▶ **Assignment**
Once the pictures are set aside, reproduce the remaining data exactly.

▶ **Information supplied**
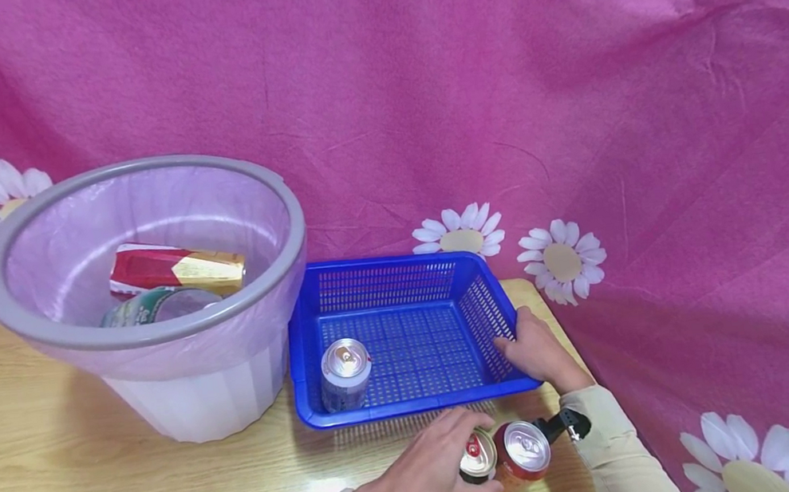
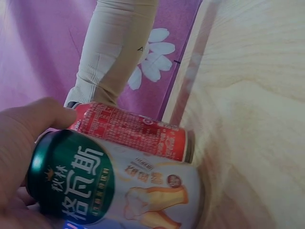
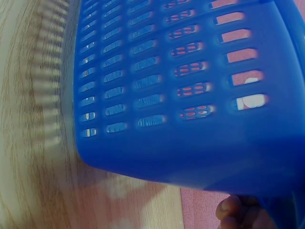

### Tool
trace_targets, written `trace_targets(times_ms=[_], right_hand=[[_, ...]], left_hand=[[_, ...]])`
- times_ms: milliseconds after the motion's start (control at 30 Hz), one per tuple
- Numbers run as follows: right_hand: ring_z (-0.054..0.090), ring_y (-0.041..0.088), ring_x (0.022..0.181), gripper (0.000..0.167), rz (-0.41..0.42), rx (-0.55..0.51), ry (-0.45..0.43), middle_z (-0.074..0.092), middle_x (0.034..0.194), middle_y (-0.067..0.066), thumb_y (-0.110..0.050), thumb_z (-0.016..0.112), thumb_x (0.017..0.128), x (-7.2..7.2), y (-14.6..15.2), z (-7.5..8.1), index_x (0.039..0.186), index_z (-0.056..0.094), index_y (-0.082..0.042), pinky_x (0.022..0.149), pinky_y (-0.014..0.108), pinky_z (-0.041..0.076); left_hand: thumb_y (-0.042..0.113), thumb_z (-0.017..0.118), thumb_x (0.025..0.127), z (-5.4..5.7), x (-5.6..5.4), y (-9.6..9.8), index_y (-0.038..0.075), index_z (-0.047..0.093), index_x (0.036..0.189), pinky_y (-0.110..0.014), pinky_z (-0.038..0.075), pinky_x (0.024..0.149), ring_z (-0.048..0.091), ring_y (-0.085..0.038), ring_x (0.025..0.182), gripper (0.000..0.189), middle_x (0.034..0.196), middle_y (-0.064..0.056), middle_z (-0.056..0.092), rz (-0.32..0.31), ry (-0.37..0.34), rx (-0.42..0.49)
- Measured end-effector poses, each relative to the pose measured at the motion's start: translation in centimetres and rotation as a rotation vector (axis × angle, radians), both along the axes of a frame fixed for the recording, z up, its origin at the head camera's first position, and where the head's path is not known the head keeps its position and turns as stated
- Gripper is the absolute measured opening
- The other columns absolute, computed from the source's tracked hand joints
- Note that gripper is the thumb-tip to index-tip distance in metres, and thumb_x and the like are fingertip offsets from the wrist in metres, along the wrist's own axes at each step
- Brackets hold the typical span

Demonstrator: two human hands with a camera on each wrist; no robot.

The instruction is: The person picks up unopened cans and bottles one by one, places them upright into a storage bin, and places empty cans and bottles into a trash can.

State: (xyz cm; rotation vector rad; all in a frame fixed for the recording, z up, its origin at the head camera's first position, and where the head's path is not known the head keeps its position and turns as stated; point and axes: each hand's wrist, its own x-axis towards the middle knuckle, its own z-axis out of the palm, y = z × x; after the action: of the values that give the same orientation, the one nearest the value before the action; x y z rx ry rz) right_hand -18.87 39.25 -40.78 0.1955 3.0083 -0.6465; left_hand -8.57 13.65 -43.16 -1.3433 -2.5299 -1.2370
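My left hand [image 1: 428,467] has its fingers and thumb around the top of a green-and-white drink can [image 2: 71,176], which stands upright on the table. Close beside that can is a red drink can [image 1: 525,457] with a silver lid; in the left wrist view the red can [image 2: 138,131] is partly behind the green one. With my right hand [image 1: 539,351] I grip the right rim of a blue plastic basket [image 1: 419,408], thumb inside the rim. A silver-topped can [image 1: 345,373] stands in the basket's near left corner. The right wrist view shows the basket's perforated wall [image 3: 190,148] and a few fingertips [image 3: 228,207].
Left of the basket stands a white bin [image 1: 197,399] with a grey rim and a clear liner. Inside it lie a red-and-gold can [image 1: 180,267] and a green-labelled container [image 1: 144,307]. A wooden table [image 1: 33,444] carries everything; a pink flowered cloth [image 1: 365,105] hangs behind.
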Motion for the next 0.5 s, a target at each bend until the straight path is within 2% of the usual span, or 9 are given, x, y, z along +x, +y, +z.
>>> trace_targets(times_ms=[267,500], right_hand=[[0.066,0.038,0.097,0.053,0.002,0.003,0.001,0.063,0.11,0.03,-0.022,0.062,0.097,-0.1,0.1,0.0,0.13,0.041,0.013,0.09,0.056,0.059],[0.066,0.039,0.1,0.055,-0.007,-0.004,-0.015,0.062,0.114,0.031,-0.024,0.06,0.098,-0.2,0.0,-0.1,0.133,0.039,0.013,0.092,0.058,0.059]], left_hand=[[0.037,0.083,0.084,-0.8,-0.1,0.2,0.015,0.059,0.132,-0.017,0.053,0.099,0.061,-0.003,0.116,0.059,0.126,0.003,0.066,0.009,-0.106,0.073],[0.036,0.086,0.081,-1.7,-0.1,0.6,0.013,0.058,0.133,-0.016,0.053,0.095,0.062,-0.002,0.11,0.064,0.122,0.003,0.067,0.022,-0.091,0.132]])
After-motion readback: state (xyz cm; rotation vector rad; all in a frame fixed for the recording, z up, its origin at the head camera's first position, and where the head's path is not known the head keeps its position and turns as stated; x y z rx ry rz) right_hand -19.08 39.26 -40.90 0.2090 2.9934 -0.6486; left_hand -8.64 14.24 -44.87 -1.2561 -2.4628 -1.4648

▶ **Result**
### Tool
trace_targets, written `trace_targets(times_ms=[_], right_hand=[[_, ...]], left_hand=[[_, ...]])`
- times_ms: milliseconds after the motion's start (control at 30 Hz), one per tuple
- Numbers run as follows: right_hand: ring_z (-0.054..0.090), ring_y (-0.041..0.088), ring_x (0.022..0.181), gripper (0.000..0.167), rz (-0.41..0.42), rx (-0.55..0.51), ry (-0.45..0.43), middle_z (-0.074..0.092), middle_x (0.034..0.194), middle_y (-0.067..0.066), thumb_y (-0.110..0.050), thumb_z (-0.016..0.112), thumb_x (0.017..0.128), x (-7.2..7.2), y (-14.6..15.2), z (-7.5..8.1), index_x (0.039..0.186), index_z (-0.056..0.094), index_y (-0.082..0.042), pinky_x (0.022..0.149), pinky_y (-0.014..0.108), pinky_z (-0.041..0.076); left_hand: thumb_y (-0.042..0.113), thumb_z (-0.017..0.118), thumb_x (0.025..0.127), z (-5.4..5.7), x (-5.6..5.4), y (-9.6..9.8), index_y (-0.038..0.075), index_z (-0.047..0.093), index_x (0.036..0.189), pinky_y (-0.110..0.014), pinky_z (-0.038..0.075), pinky_x (0.024..0.149), ring_z (-0.048..0.091), ring_y (-0.085..0.038), ring_x (0.025..0.182), gripper (0.000..0.189), middle_x (0.034..0.196), middle_y (-0.064..0.056), middle_z (-0.056..0.092), rz (-0.32..0.31), ry (-0.37..0.34), rx (-0.42..0.49)
- Measured end-effector poses, each relative to the pose measured at the motion's start: translation in centimetres and rotation as a rotation vector (axis × angle, radians), both along the axes of a frame fixed for the recording, z up, its origin at the head camera's first position, and where the head's path is not known the head keeps its position and turns as stated
- Gripper is the absolute measured opening
- The other columns absolute, computed from the source's tracked hand joints
- Note that gripper is the thumb-tip to index-tip distance in metres, and thumb_x and the like are fingertip offsets from the wrist in metres, along the wrist's own axes at each step
- Brackets hold the typical span

Demonstrator: two human hands with a camera on each wrist; no robot.

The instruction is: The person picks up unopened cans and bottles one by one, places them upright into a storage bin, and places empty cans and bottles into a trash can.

State: (xyz cm; rotation vector rad; all in a frame fixed for the recording, z up, its origin at the head camera's first position, and where the head's path is not known the head keeps its position and turns as stated; point and axes: each hand's wrist, its own x-axis towards the middle knuckle, its own z-axis out of the palm, y = z × x; after the action: of the values that give the same orientation, the one nearest the value before the action; x y z rx ry rz) right_hand -18.87 39.25 -40.78 0.1955 3.0083 -0.6465; left_hand -8.57 13.65 -43.16 -1.3433 -2.5299 -1.2370
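My left hand [image 1: 428,467] has its fingers and thumb around the top of a green-and-white drink can [image 2: 71,176], which stands upright on the table. Close beside that can is a red drink can [image 1: 525,457] with a silver lid; in the left wrist view the red can [image 2: 138,131] is partly behind the green one. With my right hand [image 1: 539,351] I grip the right rim of a blue plastic basket [image 1: 419,408], thumb inside the rim. A silver-topped can [image 1: 345,373] stands in the basket's near left corner. The right wrist view shows the basket's perforated wall [image 3: 190,148] and a few fingertips [image 3: 228,207].
Left of the basket stands a white bin [image 1: 197,399] with a grey rim and a clear liner. Inside it lie a red-and-gold can [image 1: 180,267] and a green-labelled container [image 1: 144,307]. A wooden table [image 1: 33,444] carries everything; a pink flowered cloth [image 1: 365,105] hangs behind.
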Motion for the next 0.5 s, a target at each bend until the straight path is within 2% of the usual span, or 9 are given, x, y, z along +x, +y, +z.
>>> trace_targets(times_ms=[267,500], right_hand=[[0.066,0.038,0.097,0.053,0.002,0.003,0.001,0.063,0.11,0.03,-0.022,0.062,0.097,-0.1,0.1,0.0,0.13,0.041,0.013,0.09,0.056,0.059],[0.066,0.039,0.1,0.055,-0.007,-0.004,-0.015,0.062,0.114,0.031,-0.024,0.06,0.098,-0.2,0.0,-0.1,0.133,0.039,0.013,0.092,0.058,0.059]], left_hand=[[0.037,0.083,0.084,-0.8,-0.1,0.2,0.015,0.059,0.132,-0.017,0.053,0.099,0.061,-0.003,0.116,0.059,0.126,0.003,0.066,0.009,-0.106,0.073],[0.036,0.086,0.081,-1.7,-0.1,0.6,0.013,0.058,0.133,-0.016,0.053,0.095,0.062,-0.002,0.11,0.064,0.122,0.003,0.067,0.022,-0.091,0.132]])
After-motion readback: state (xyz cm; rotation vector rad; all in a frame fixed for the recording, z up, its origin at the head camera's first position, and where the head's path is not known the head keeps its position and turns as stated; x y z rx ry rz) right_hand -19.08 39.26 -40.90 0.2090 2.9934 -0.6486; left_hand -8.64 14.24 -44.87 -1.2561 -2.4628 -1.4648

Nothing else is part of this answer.